* **What this task involves**: Within the material below, transcribe exactly the lines from the one holding "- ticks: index" through the one holding "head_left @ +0", keeping both ends and skipping the rest.

* **Provided data**:
:::::

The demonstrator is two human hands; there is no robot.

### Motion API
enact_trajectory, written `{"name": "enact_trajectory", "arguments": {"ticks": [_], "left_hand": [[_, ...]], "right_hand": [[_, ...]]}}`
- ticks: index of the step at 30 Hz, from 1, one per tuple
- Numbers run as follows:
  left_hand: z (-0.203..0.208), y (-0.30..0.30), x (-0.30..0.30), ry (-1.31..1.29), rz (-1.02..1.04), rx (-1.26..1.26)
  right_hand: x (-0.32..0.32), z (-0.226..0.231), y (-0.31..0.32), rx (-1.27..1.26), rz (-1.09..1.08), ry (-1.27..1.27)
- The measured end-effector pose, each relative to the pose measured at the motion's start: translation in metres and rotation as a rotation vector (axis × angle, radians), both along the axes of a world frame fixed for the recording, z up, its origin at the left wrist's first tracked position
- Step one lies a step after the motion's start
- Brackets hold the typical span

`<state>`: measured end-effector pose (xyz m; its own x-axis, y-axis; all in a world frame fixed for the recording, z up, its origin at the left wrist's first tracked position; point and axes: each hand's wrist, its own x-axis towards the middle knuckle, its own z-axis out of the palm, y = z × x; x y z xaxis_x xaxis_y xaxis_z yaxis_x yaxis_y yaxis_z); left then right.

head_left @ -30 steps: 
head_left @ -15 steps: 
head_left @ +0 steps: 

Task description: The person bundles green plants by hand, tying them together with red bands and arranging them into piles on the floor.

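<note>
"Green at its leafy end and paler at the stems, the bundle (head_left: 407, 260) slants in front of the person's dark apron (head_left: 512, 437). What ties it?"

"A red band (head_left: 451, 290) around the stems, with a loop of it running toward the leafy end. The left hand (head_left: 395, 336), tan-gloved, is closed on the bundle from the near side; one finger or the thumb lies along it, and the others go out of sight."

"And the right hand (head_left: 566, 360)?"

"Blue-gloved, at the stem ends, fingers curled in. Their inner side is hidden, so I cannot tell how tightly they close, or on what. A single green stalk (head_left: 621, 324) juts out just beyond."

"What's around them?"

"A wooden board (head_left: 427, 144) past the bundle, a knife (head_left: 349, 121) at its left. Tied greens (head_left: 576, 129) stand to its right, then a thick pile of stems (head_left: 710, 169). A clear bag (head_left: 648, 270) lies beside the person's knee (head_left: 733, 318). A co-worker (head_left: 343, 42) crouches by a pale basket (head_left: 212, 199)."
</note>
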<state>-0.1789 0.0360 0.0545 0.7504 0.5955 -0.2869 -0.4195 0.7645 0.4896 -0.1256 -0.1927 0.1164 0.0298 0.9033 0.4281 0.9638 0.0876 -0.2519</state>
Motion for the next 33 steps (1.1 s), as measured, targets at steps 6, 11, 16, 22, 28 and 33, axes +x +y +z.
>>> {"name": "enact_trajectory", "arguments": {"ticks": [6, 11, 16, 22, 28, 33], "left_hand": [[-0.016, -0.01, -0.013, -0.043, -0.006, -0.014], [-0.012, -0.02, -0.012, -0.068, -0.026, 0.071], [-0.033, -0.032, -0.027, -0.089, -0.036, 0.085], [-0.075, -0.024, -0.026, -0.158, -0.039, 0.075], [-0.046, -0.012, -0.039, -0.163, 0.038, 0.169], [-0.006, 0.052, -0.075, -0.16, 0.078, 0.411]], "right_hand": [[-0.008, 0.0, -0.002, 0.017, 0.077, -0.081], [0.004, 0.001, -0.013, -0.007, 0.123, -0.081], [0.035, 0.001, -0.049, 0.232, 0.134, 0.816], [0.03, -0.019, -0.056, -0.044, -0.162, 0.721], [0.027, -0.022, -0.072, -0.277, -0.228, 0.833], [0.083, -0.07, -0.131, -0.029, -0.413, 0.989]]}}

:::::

* **Answer to this task**:
- ticks: index of the step at 30 Hz, from 1, one per tuple
- Numbers run as follows:
  left_hand: z (-0.203..0.208), y (-0.30..0.30), x (-0.30..0.30), ry (-1.31..1.29), rz (-1.02..1.04), rx (-1.26..1.26)
  right_hand: x (-0.32..0.32), z (-0.226..0.231), y (-0.31..0.32), rx (-1.27..1.26), rz (-1.09..1.08), ry (-1.27..1.27)
- The measured end-effector pose, each relative to the pose measured at the motion's start: translation in metres and rotation as a rotation vector (axis × angle, radians), both along the axes of a world frame fixed for the recording, z up, its origin at the left wrist's first tracked position
- Step one lies a step after the motion's start
- Brackets hold the typical span

`<state>`: measured end-effector pose (xyz m; its own x-axis, y-axis; all in a world frame fixed for the recording, z up, its origin at the left wrist's first tracked position; point and axes: each hand's wrist, its own x-axis towards the middle knuckle, its own z-axis out of the palm, y = z × x; x y z xaxis_x xaxis_y xaxis_z yaxis_x yaxis_y yaxis_z); left then right.

head_left @ -30 steps: 
head_left @ -15 steps: 
head_left @ +0 steps: 

This exercise has been fully answered.